Even the most generous welfare states do very little to defray those costs. Nordic countries, which are famed for their subsidized child care and maternity leave, for example, actually have some of the highest parenting costs in Europe, once parents’ time and out-of-pocket costs are taken into account.
Of course, becoming a parent is not strictly an economic decision. Children bring joy and meaning, and the loving bonds between a parent and a child, or between siblings, are among the most rewarding human relationships. But even the most loving and dedicated parents are still subject to economic reality.
Even if they have one child or two, they may decide not to have more, because they love the ones they already have and want to give them the best lives possible. That might explain why more than three-fifths of the decline in birthrates comes from people having fewer children, not from people opting to remain childless, a recent working paper found.
The problem or the cause?
For those who believe women should return to traditional gender roles, falling fertility has become a convenient way to argue that women’s participation in the work force is a threat to the survival of humanity.
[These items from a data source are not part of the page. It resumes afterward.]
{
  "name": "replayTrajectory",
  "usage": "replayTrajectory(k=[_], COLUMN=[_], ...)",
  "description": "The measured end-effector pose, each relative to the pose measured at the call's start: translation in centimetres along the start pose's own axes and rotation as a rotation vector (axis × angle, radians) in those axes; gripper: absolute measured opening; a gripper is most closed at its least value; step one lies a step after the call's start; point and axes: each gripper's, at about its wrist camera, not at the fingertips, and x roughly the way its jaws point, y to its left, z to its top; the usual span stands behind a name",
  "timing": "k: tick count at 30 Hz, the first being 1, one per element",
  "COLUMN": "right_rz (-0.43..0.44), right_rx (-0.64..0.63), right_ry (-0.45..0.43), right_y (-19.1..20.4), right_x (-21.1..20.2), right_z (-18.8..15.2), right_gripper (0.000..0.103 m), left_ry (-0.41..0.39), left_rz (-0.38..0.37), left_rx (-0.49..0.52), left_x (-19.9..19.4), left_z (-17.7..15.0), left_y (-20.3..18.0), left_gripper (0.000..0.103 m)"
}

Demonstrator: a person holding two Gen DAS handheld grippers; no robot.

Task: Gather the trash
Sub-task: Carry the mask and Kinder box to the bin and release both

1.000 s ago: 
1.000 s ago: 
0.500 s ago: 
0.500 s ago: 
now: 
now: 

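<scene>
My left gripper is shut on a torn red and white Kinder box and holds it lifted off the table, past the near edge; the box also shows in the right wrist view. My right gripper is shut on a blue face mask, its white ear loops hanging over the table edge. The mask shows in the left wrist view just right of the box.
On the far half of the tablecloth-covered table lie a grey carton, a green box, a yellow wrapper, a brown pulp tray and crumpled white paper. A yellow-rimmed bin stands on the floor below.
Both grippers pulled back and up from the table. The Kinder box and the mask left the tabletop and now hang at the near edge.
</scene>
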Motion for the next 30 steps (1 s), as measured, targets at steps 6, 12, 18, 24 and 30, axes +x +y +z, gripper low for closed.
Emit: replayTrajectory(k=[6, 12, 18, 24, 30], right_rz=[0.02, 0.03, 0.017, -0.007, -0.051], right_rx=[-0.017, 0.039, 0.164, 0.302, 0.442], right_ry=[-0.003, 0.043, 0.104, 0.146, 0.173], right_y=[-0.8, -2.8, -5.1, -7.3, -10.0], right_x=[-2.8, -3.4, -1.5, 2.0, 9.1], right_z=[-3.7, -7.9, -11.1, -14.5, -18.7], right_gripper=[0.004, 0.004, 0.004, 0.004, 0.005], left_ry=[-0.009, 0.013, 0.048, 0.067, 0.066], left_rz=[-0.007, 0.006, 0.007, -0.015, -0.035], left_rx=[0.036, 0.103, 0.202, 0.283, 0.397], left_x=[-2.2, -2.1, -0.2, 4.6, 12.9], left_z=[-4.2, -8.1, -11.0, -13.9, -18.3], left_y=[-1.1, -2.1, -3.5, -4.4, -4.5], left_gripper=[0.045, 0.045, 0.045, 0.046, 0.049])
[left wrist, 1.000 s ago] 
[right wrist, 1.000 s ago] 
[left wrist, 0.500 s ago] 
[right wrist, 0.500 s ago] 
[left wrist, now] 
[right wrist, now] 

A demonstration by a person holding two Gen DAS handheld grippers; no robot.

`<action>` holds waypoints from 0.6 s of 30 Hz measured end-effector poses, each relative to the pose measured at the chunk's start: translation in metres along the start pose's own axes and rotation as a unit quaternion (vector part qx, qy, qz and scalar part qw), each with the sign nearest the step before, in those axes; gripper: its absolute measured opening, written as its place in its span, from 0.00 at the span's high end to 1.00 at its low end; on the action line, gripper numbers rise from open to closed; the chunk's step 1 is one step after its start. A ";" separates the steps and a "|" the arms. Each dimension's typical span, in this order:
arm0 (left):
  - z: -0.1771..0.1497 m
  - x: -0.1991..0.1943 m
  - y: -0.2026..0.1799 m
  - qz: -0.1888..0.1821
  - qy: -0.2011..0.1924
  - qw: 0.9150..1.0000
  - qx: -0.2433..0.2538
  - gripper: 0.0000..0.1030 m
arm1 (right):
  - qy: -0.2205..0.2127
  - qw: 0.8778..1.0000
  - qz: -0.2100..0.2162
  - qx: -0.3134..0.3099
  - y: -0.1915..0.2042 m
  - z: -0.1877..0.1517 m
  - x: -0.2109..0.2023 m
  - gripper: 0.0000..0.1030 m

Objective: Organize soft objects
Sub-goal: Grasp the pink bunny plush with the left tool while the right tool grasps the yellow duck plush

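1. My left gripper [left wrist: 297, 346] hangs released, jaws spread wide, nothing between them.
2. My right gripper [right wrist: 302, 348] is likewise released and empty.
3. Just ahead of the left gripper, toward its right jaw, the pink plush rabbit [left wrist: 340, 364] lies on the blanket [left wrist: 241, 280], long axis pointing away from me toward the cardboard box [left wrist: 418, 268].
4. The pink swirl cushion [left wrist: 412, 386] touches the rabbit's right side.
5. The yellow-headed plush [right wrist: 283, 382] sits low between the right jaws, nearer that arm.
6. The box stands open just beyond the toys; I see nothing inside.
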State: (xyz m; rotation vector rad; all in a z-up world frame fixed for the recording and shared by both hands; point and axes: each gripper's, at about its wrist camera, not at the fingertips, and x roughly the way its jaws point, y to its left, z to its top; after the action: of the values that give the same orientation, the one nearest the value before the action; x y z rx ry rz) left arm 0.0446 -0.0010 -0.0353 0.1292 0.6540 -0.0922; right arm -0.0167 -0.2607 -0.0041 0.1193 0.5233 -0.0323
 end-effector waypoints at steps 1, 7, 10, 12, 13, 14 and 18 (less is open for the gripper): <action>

But the reality, unsurprisingly, is more complex.
Claudia Goldin, a Harvard economist who won a Nobel Prize in 2023 for her work on women in the work force, found in a recent working paper that birthrates have fallen especially steeply in countries like Japan, South Korea and Italy, where economic growth rapidly sent more women into the workplace, but gender attitudes failed to adjust to that shift. In those countries, women began working more hours outside the home, but men did not do more housework or child care, leaving women with a heavy double burden.
In that situation, Dr. Goldin writes, “women must reduce something,” and that something turned out to be children. In South Korea, for example, fertility rates plummeted from an average of six children per woman in the late 1950s to just 0.75 in 2024 — the lowest in the world.
In countries where growth happened more slowly, such as the United States, Denmark, Germany, and the United Kingdom, fertility rates still fell, but never as far. They stabilized around 2 children per woman for decades, falling below replacement only in more recent years. Dr. Goldin argues that slower growth in these countries allowed more time for gender roles to adapt, narrowing though not closing the household-labor gender gap, and leading to a slower decline in birthrates.
Scarcity and fertility
Many working parents will say that they often feel like there is simply not enough time, or money, to get everything done — a condition of perpetual scarcity.
That’s in stark contrast to “The Handmaid’s Tale” and other fictional dystopias, in which fertile women themselves are the scarce resource.
“Under totalitarianisms — or indeed in any sharply hierarchical society — the ruling class monopolizes valuable things, so the elite of the regime arrange to have fertile females assigned to them as Handmaids,” Ms. Atwood wrote in an introduction to her book in 2017.
A similar thread runs through “Children of Men,” in which control over a miraculously pregnant woman becomes a matter of life and death. And in “28 Days Later,” two female survivors of a zombie virus are lured into a trap by malevolent soldiers to repopulate the human race. “I promised them women,” their commander says. “Because women mean a future.”
In the real world, however, the relationship between status, scarcity and parenthood is more ambiguous. Large families are very expensive, so they can be a powerful signifier of wealth. But for most people, having multiple children makes other forms of status harder to get and maintain. With more children, it becomes harder to achieve the kind of career success that leads to acclaim, or to pay for a house in a nice neighborhood (or any house at all), or college or school tuition.
The consequence of that dynamic, it turns out, is not yet a dystopia, as in Ms. Atwood’s novel, but a sense of quiet compromise and steady decline. Large families become smaller. Two kids become one, or none.